DATA BELOW below:

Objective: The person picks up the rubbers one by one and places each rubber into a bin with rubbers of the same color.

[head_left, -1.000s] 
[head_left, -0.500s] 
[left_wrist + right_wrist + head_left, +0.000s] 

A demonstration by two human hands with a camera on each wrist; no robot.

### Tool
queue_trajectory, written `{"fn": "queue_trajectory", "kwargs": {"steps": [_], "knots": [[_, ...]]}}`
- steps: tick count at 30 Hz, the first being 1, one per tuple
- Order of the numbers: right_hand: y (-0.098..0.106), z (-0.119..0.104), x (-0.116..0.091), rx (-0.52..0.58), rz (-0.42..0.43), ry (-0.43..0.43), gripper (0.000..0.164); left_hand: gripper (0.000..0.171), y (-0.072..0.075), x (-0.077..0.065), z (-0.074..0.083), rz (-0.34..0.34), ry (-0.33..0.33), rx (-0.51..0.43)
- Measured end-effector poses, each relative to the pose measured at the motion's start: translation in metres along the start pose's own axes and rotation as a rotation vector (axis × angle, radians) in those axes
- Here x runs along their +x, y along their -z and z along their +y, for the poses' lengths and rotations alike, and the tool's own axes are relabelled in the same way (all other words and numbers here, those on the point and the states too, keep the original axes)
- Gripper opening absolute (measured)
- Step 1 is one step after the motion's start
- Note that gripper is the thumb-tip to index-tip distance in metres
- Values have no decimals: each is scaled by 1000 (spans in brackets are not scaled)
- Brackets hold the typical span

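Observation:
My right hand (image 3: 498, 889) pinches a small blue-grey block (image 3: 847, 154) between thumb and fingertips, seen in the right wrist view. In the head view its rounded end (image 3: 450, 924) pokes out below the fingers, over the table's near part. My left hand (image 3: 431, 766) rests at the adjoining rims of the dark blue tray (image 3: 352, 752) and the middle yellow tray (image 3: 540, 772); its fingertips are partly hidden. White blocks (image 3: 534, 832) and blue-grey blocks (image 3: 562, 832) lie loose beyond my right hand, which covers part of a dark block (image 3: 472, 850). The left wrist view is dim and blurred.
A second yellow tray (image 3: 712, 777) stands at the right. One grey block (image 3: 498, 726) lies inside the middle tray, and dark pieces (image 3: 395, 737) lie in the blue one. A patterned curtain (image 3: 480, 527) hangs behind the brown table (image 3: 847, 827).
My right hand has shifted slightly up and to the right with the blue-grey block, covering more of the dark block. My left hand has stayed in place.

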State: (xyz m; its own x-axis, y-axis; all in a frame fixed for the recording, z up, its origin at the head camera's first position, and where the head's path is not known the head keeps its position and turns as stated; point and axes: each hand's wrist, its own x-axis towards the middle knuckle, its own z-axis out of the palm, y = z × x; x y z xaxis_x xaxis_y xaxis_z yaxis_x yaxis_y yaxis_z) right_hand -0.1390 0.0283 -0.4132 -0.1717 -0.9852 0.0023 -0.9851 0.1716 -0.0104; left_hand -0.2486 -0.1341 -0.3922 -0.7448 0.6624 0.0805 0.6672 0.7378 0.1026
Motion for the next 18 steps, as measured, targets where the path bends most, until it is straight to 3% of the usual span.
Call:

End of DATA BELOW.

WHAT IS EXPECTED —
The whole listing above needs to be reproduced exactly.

ANSWER SPACE —
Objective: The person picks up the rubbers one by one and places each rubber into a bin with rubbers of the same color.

[head_left, -1.000s] 
[head_left, -0.500s] 
[left_wrist + right_wrist + head_left, +0.000s] 

A demonstration by two human hands with a camera on each wrist; no robot.

### Tool
queue_trajectory, written `{"fn": "queue_trajectory", "kwargs": {"steps": [_], "knots": [[_, ...]]}}`
- steps: tick count at 30 Hz, the first being 1, one per tuple
- Order of the numbers: right_hand: y (-0.098..0.106), z (-0.119..0.104), x (-0.116..0.091), rx (-0.52..0.58), rz (-0.42..0.43), ry (-0.43..0.43), gripper (0.000..0.164); left_hand: gripper (0.000..0.171), y (-0.072..0.075), x (-0.077..0.065), z (-0.074..0.083), rz (-0.34..0.34), ry (-0.33..0.33), rx (-0.51..0.43)
- Measured end-effector poses, each relative to the pose measured at the motion's start: translation in metres along the start pose's own axes and rotation as a rotation vector (axis × angle, radians) in those axes
- Here x runs along their +x, y along their -z and z along their +y, for the poses' lengths and rotations alike, and the tool's own axes are relabelled in the same way (all other words and numbers here, those on the point and the states too, keep the original axes)
- Gripper opening absolute (measured)
- Step 1 is one step after the motion's start
- Note that gripper is the thumb-tip to index-tip distance in metres
- Values have no decimals: each is scaled by 1000 (spans in brackets are not scaled)
- Brackets hold the typical span

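Observation:
My right hand (image 3: 498, 889) pinches a small blue-grey block (image 3: 847, 154) between thumb and fingertips, seen in the right wrist view. In the head view its rounded end (image 3: 450, 924) pokes out below the fingers, over the table's near part. My left hand (image 3: 431, 766) rests at the adjoining rims of the dark blue tray (image 3: 352, 752) and the middle yellow tray (image 3: 540, 772); its fingertips are partly hidden. White blocks (image 3: 534, 832) and blue-grey blocks (image 3: 562, 832) lie loose beyond my right hand, which covers part of a dark block (image 3: 472, 850). The left wrist view is dim and blurred.
A second yellow tray (image 3: 712, 777) stands at the right. One grey block (image 3: 498, 726) lies inside the middle tray, and dark pieces (image 3: 395, 737) lie in the blue one. A patterned curtain (image 3: 480, 527) hangs behind the brown table (image 3: 847, 827).
My right hand has shifted slightly up and to the right with the blue-grey block, covering more of the dark block. My left hand has stayed in place.
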
State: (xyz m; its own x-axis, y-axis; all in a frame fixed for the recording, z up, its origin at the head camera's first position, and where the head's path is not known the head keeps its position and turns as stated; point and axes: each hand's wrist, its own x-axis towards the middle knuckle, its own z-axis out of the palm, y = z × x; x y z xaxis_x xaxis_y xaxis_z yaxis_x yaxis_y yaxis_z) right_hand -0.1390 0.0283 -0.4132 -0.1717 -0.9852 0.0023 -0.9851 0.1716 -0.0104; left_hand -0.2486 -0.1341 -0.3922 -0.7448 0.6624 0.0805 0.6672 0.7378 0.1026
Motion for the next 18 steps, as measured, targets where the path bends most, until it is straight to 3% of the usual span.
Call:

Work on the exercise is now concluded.